How Do Grandparent-Owned 529 College Savings Plans Affect Financial Aid Eligibility?

Rules for Treatment of 529 College Savings Plans as Income and Assets

Mark Kantrowitz

March 06, 2012

Correct Treatment of 529 Plans as Income and Assets

The College Cost Reduction and Access Act of 2007 (CCRAA) (P.L. 110-84) amended subsection 480(a)(2) of the Higher Education Act of 1965 to change the treatment of 529 plans on the FAFSA, effective July 1, 2009. The statutory language as amended by the CCRAA reads as follows:

and no distribution from any qualified education benefit described in subsection (f)(3) that is not subject to Federal income tax, shall be included as income or assets in the computation of expected family contribution for any program funded in whole or in part under this chapter

This section of the Higher Education Act of 1965 is often misinterpreted as indicating that all distributions from 529 plans are ignored on the FAFSA. However, the language “described in subsection (f)(3)” is important because it limits the scope of the 529 plans for which distributions are excluded from income to just those plans described in subsection 480(f)(3) of the Higher Education Act of 1965. Distributions from plans that are not described in subsection 480(f)(3) may still be counted as income on the FAFSA.

Subsection 480(f)(3) of the Higher Education Act of 1965 reads as follows:

A qualified education benefit shall be considered an asset of —
(A) the student if the student is an independent student; or
(B) the parent if the student is a dependent student, regardless of whether the owner of the account is the student or the parent.

Subsection 480(f)(3) describes the 529 plans that are reported as assets on the FAFSA as including only plans that are owned by the student or parent.

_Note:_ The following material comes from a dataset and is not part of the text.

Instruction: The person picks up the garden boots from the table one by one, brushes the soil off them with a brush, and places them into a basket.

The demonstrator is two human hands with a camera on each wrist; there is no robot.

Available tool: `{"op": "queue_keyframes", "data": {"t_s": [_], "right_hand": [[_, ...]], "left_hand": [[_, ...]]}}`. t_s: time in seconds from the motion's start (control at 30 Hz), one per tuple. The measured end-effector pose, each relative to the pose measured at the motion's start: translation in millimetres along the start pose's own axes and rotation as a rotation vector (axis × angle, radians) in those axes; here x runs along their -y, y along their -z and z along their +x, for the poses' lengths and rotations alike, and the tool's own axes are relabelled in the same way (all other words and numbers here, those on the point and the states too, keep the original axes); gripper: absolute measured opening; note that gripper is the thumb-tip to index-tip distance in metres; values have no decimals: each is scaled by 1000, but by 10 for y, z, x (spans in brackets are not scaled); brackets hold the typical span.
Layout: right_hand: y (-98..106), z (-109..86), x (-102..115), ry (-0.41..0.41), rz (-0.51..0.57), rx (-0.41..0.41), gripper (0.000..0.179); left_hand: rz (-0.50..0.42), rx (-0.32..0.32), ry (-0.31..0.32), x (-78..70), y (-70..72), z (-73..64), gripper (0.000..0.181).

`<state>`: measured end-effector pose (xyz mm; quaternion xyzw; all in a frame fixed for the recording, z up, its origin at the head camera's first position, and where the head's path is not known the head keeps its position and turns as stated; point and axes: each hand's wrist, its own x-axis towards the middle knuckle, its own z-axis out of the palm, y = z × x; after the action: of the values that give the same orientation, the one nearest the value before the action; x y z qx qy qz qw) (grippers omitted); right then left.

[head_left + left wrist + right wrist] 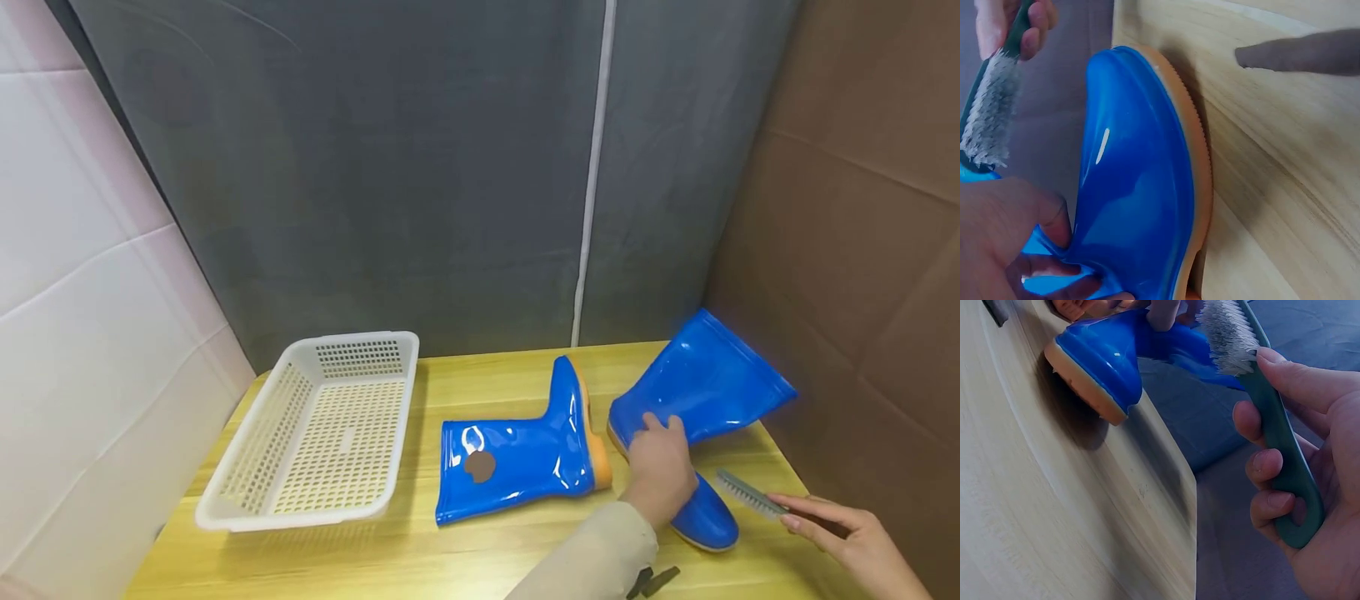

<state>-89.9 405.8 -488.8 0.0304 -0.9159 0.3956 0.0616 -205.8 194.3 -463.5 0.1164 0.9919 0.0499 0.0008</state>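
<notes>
With curled fingers [1266,465], our left hand [662,467] grips the glossy blue rubber boot [701,408], our right hand [851,533] the green pale-bristled brush [746,492]; we should brush lightly, keeping boot steady.

We see a glossy blue rubber boot with an orange sole [712,392] tilted over the desk [405,562], gripped by the left hand [663,467] at the bend between foot and shaft. Its toe points nearward, its wide shaft slants away to the right, and the material is creased at the grip. Just right of the boot's toe, apart from it, we see a slim green brush with pale, dense bristles [750,496], bristle end toward the boot, its holed handle held in the right hand [847,533].
</notes>
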Motion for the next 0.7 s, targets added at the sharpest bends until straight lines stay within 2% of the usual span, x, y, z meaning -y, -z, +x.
{"op": "queue_keyframes", "data": {"t_s": [0.1, 0.2, 0.33, 0.43, 0.5, 0.57, 0.7], "right_hand": [[-7, -14, -2, 14, 2, -1, 30], [-11, -18, -5, 5, 1, -4, 31], [-20, -12, -15, -10, -12, -3, 31], [-18, -4, -20, -14, -23, 8, 31], [-21, 3, -15, -10, -23, 9, 31], [-29, 7, -7, 0, -20, 4, 30], [-38, 13, -1, -5, -23, 11, 30]], "left_hand": [[74, 27, 9, -39, 3, -3, 69], [53, -24, -5, -36, -13, -30, 63], [10, -158, -115, 23, -101, -102, 42], [44, -215, -205, 66, -155, -154, 25], [97, -208, -241, 85, -168, -182, 19], [126, -169, -260, 97, -164, -208, 25], [189, -80, -264, 99, -151, -248, 60]]}}
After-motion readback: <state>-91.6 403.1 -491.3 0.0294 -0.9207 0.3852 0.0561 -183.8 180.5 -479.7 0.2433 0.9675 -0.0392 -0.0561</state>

Grandparent-owned 529 plans (and all other 529 plans owned by someone other than the student or parent) are not reported as assets on the FAFSA because they do not fall within the scope of subsection 480(f)(3).

But it is also precisely because such 529 plans do not fall within the scope of subsection 480(f)(3) that distributions from such 529 plans count as untaxed income on the subsequent year’s FAFSA. The reference to subsection 480(f)(3) in subsection 480(a)(2) restricts the exclusion of 529 plan distributions from income on the FAFSA to just the 529 plans described by subsection 480(f)(3), namely the 529 plans that are reported as an asset on the FAFSA.

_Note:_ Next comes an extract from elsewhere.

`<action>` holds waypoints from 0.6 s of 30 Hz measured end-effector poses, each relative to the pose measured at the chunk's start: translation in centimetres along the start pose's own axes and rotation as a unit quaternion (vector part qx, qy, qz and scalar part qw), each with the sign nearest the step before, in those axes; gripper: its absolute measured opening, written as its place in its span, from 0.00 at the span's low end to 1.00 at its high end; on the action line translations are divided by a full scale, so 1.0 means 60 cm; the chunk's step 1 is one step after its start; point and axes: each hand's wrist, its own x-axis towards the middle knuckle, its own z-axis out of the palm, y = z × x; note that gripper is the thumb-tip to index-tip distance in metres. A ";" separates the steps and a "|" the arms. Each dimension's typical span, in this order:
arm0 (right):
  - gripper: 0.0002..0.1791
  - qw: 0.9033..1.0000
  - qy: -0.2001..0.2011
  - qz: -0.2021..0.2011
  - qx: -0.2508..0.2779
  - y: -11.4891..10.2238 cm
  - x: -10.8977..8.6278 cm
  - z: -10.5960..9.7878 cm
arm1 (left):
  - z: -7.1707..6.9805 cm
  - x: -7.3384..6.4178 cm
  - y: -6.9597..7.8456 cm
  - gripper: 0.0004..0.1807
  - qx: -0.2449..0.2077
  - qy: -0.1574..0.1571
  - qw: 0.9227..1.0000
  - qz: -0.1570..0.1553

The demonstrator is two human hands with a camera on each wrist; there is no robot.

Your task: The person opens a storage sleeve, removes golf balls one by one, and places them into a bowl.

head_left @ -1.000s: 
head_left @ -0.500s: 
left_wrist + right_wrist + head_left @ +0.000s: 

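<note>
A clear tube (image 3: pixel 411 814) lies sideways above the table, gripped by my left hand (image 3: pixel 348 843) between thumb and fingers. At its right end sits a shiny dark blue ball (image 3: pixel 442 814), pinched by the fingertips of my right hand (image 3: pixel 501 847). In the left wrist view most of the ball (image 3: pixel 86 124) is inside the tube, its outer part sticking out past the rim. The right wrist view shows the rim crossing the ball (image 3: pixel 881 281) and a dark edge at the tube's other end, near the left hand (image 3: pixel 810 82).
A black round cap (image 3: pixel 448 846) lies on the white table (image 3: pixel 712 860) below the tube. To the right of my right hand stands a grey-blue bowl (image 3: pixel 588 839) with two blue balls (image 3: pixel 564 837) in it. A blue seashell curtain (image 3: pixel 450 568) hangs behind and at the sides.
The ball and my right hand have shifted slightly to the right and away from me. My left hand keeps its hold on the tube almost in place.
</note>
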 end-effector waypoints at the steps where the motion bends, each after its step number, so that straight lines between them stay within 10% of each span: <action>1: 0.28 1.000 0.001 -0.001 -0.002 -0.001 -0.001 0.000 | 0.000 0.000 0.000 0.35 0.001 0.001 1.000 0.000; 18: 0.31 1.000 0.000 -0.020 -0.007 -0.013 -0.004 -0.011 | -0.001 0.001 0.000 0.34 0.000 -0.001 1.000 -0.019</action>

Thus, if a 529 plan is not reported as an asset on the FAFSA, distributions from the 529 plan count as untaxed income to the beneficiary on the subsequent year’s FAFSA. The treatment of a 529 plan as an asset cannot be separated from treatment of distributions as income. The two are inextricably linked.

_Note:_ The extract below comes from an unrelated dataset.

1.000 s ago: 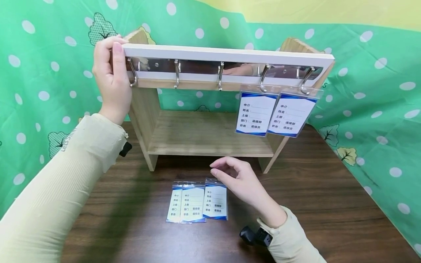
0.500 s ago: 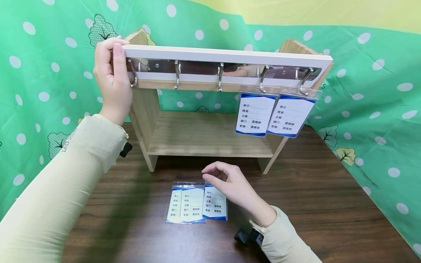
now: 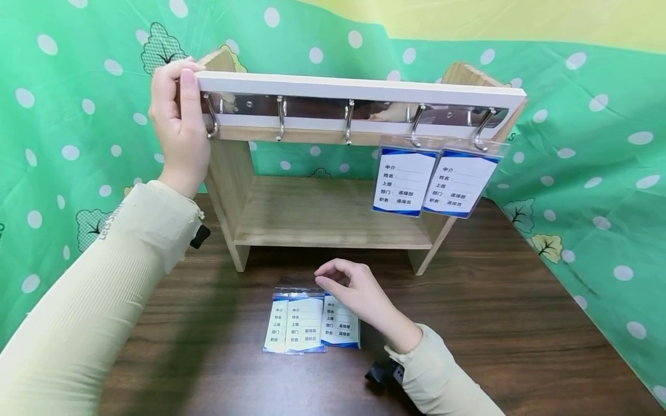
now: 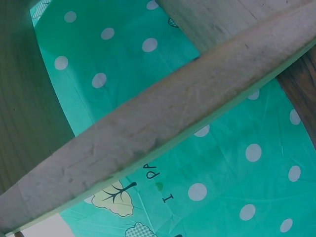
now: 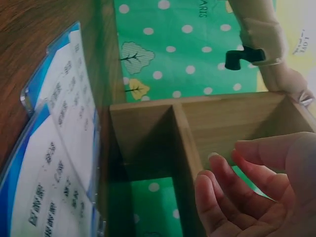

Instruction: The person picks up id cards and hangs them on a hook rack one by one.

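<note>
My left hand (image 3: 179, 130) grips the left end of the wooden hook rack (image 3: 333, 214), its thumb on the front of the white top board. Two badge cards in clear sleeves hang at the right: one card (image 3: 406, 180) on the fourth hook, the other card (image 3: 460, 182) on the end hook. Lower down, my right hand (image 3: 359, 292) hovers with loosely bent fingers and nothing between them, over the top of a badge card (image 3: 340, 326) on the table. Overlapping badge cards (image 3: 304, 323) lie just left of it. The right wrist view shows the same bent fingers (image 5: 212, 202).
Metal hooks (image 3: 280, 118) line the mirror-like strip of the rack; the three on the left carry no card. Below is a wooden shelf (image 3: 333, 211). The rack stands on a dark wooden table (image 3: 494, 323), with a green dotted cloth (image 3: 588, 173) behind and beside it.
My right hand has moved left and slightly down, until it is over the rightmost card on the table. The left hand keeps its grip on the rack, and the cards have not moved.
</note>
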Demonstrator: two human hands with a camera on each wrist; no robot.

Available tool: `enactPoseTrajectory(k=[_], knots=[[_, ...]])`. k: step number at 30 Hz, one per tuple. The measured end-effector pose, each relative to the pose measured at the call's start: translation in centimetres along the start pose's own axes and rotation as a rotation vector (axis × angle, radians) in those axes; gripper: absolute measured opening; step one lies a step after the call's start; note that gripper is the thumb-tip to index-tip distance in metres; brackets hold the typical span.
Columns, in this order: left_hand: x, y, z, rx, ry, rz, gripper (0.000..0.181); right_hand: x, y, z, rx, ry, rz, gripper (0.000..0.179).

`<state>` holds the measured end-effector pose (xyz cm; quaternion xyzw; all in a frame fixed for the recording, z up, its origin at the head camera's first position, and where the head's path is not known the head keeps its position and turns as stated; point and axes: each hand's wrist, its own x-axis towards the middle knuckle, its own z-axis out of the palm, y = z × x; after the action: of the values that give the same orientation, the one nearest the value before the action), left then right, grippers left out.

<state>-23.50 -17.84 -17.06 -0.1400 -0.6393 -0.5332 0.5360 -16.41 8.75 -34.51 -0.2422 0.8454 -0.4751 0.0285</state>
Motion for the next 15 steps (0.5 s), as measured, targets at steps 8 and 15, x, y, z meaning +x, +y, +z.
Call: enactPoseTrajectory(k=[8, 15], knots=[[0.0, -0.2, 0.0, 0.006, -0.001, 0.003, 0.023, 0.7, 1.4, 1.0, 0.001, 0.013, 0.046, 0.012], [0.1, -0.3, 0.1, 0.001, -0.002, 0.004, 0.023, 1.2, 2.2, 1.4, -0.008, 0.006, 0.105, 0.013]])
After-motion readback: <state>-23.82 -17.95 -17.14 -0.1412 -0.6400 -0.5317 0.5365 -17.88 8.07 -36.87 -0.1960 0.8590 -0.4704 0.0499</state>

For example, distributions from a grandparent-owned 529 plan are counted as untaxed income to the beneficiary on the subsequent year’s FAFSA because the grandparent-owned 529 plan is not reported as an asset on the FAFSA.

A similar treatment also applies to other qualified education benefits, such as prepaid tuition plans and Coverdell education savings accounts.

Note that if a student’s parents are divorced, the income and assets of the non-custodial parent are not reported on the student’s FAFSA. In particular, if the student’s 529 plan is owned by the non-custodial parent, the 529 plan is not reported as an asset on the FAFSA, but any distributions from the 529 plan count as untaxed income to the student on the subsequent year’s FAFSA.